__GIVEN MATERIAL__:
———

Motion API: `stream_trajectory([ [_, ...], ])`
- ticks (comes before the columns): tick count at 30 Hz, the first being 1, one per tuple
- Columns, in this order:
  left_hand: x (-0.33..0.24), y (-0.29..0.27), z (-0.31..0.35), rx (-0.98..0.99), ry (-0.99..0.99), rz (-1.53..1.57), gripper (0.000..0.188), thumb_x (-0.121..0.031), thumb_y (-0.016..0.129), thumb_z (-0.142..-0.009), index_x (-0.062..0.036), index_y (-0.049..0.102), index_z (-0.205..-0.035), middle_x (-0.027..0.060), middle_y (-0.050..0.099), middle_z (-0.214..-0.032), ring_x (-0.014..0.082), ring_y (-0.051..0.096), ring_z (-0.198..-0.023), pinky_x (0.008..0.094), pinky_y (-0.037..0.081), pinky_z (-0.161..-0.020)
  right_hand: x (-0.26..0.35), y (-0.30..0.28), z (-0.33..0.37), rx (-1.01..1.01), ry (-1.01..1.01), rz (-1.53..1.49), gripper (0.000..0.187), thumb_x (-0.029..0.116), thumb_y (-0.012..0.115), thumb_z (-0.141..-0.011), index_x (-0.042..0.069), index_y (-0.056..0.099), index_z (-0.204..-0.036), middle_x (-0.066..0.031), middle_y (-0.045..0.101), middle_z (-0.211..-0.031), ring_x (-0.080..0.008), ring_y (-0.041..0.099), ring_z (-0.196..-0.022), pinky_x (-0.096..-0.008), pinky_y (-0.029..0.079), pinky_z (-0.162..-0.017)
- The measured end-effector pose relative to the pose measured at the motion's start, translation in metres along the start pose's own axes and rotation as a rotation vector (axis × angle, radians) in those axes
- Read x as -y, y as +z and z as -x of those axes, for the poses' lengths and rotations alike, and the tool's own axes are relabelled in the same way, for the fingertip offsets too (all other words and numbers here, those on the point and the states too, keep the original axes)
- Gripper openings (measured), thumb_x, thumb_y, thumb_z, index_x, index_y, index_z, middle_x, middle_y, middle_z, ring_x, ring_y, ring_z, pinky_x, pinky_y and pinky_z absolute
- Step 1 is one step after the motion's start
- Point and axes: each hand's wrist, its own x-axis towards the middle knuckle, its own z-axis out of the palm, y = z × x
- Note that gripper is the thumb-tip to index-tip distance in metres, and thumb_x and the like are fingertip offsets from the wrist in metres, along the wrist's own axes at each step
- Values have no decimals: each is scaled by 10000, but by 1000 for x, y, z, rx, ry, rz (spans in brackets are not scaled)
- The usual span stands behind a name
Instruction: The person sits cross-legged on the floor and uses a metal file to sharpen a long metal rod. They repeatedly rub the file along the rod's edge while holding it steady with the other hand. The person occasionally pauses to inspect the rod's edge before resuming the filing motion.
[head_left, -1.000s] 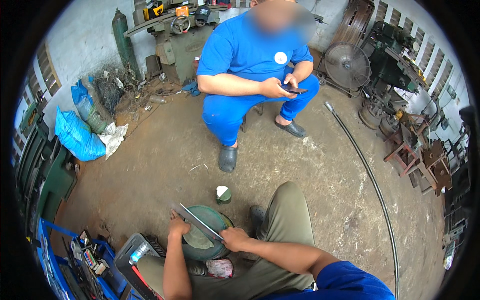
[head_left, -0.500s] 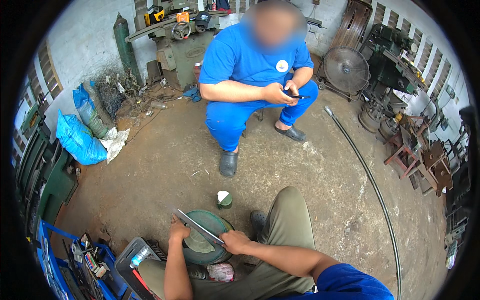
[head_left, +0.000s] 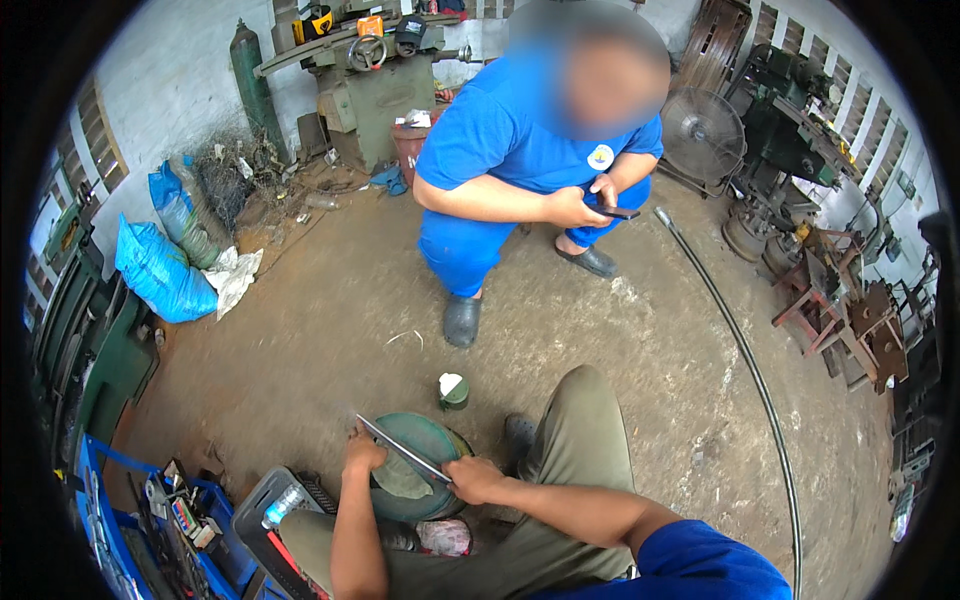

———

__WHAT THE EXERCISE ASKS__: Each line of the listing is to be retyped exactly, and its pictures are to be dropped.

__ANSWER TO THIS EXERCISE__:
Motion API: `stream_trajectory([ [_, ...], ])`
- ticks (comes before the columns): tick count at 30 Hz, the first being 1, one per tuple
- Columns, in this order:
  left_hand: x (-0.33..0.24), y (-0.29..0.27), z (-0.31..0.35), rx (-0.98..0.99), ry (-0.99..0.99), rz (-1.53..1.57), gripper (0.000..0.188), thumb_x (-0.121..0.031), thumb_y (-0.016..0.129), thumb_z (-0.142..-0.009), index_x (-0.062..0.036), index_y (-0.049..0.102), index_z (-0.205..-0.035), middle_x (-0.027..0.060), middle_y (-0.050..0.099), middle_z (-0.214..-0.032), ring_x (-0.014..0.082), ring_y (-0.051..0.096), ring_z (-0.198..-0.023), pinky_x (0.008..0.094), pinky_y (-0.037..0.081), pinky_z (-0.161..-0.020)
  right_hand: x (-0.26..0.35), y (-0.30..0.28), z (-0.33..0.37), rx (-1.01..1.01), ry (-1.01..1.01), rz (-1.53..1.49), gripper (0.000..0.187), thumb_x (-0.029..0.116), thumb_y (-0.012..0.115), thumb_z (-0.141..-0.011), index_x (-0.042..0.069), index_y (-0.056..0.099), index_z (-0.204..-0.036), middle_x (-0.066..0.031), middle_y (-0.045..0.101), middle_z (-0.211..-0.031), ring_x (-0.080..0.008), ring_y (-0.041..0.099), ring_z (-0.196..-0.022), pinky_x (-0.096..-0.008), pinky_y (-0.029..0.079), pinky_z (-0.162..-0.017)
- The measured end-effector pose relative to the pose measured at the motion's start, translation in metres along the start pose's own axes and rotation as a rotation vector (axis × angle, radians) in those axes
- Read x as -y, y as +z and z as -x of those axes, for the poses' lengths and rotations alike, and the tool's own axes are relabelled in the same way, for the fingertip offsets too (all other words and numbers here, those on the point and the states too, keep the original axes)
- Gripper openings (measured), thumb_x, thumb_y, thumb_z, index_x, index_y, index_z, middle_x, middle_y, middle_z, ring_x, ring_y, ring_z, pinky_x, pinky_y and pinky_z absolute
- Step 1 is one step after the motion's start
- Point and axes: each hand's wrist, its own x-axis towards the middle knuckle, its own z-axis out of the palm, y = z × x
- Note that gripper is the thumb-tip to index-tip distance in metres, and thumb_x and the like are fingertip offsets from the wrist in metres, along the wrist's own axes at each step
- Values have no decimals: each is scaled by 10000, but by 1000 for x, y, z, rx, ry, rz (spans in brackets are not scaled)
- The usual span stands behind a name
Instruction: The person sits cross-legged on the floor and uses a metal file to sharpen a long metal rod. They repeatedly rub the file along the rod's edge while holding it steady with the other hand. The person occasionally pauses to inspect the rod's edge before resuming the filing motion.
[head_left, -1.000s] 
[head_left, -0.500s] 
[head_left, +0.000s] 

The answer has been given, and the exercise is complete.